Summary: "Interlace" is a peaceful repose from the stresses of everyday life, inviting viewers to pause and reflect.

5

Meditative


When was the last time you meditated? The last time you took a moment for yourself to clear your mind of all the idle chatter and useless dialogue? The last time you focused on something other than your job, your to-do list or the current drama in your life? Dharma Strasser MacColl’s latest exhibit, Interlace, currently on display at Traywick Contemporary in Berkeley, California, helps you do just that, inviting you to pause and take a moment for yourself.

Strasser MacColl’s works on paper incorporate porcelain, silk thread, felt and gouache to create sculptural patterns and delicate lace-like cutouts. She starts with handmade and hand-dyed Nepalese Lokta paper, tearing down and piecing together blocks of color with careful stitching. She then plays with negative and positive space, cutting out geometric patterns and stitching small porcelain discs and beads together to create intricate arrangements.

Grey and White Interlace by Dharma Strasser McColl

Interlace is Strasser MacColl’s second solo show at Traywick Contemporary. The gallery makes its home in a converted Masonic temple, and chose to work with the existing architecture during renovations so that the space resembles a modern, sophisticated living room, dining room and kitchen area with a showroom floor. The home décor of Traywick Contemporary allows viewers to have a more comfortable, intimate, and relaxed encounter with the work than a more minimalistic gallery.

Aside from Strasser MacColl, the gallery is currently displaying David Sleeth’s installation, Drift, a collection of large sculptures made from fixed-together cardboard and carved to resemble wood — a nice balance to Strasser MacColl’s organic designs.
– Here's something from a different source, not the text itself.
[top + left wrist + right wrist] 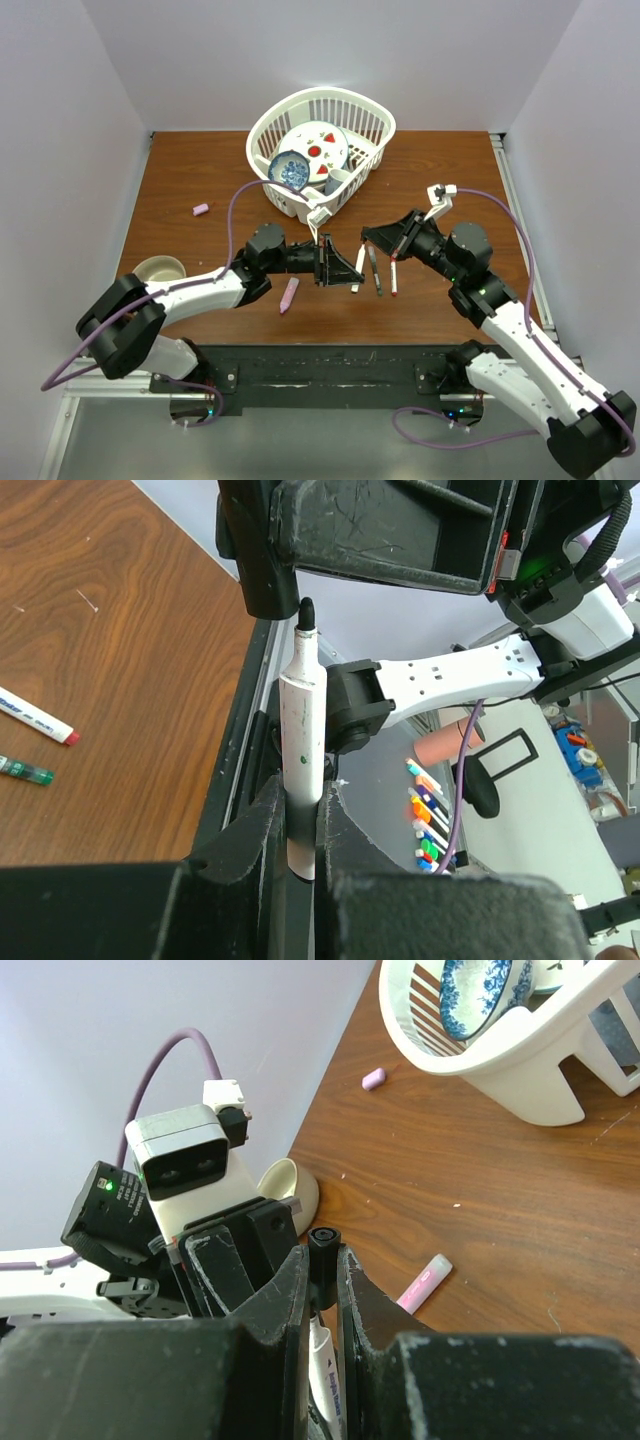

10 Blooms by Dharma Strasser MacColl

Strasser MacColl’s work examines the combination of seemingly contradictory elements: materials that appear simultaneously hard and soft, negative and positive space, the constructed and the organic. Visual resting places and moments of quiet reflection and meditation are interspersed into her work as well. In her piece, Clearing, hundreds of tiny white porcelain beads are sewn into Lokta paper, resulting in a hybrid drawing-sculpture piece that resembles white grainy sand or pebbles, and blurs two-dimensional and three-dimensional boundaries. An untouched section of brown paper rests amidst the porcelain beads; this cleared space acts as a mental pause, inviting the viewer to fill in their own possibilities about the piece.

Orange Interlace by Dharma Strasser MacColldetail of Orange Interlace by Dharma Strasser MacColl

 

Indeed, Strasser MacColl’s work is an exploration of Ma, the Japanese word for “the space between.”  It is only through pause that form has, well, form. A popular example lies with music. It is only the pause between notes, however slight, that gives a piece any sort of composition. With material objects, it is the negative space that gives form to the positive space: one cannot exist without the other. In meditation, the goal is to be aware of the space between the thoughts, and to cultivate pauses in the constant mental noise.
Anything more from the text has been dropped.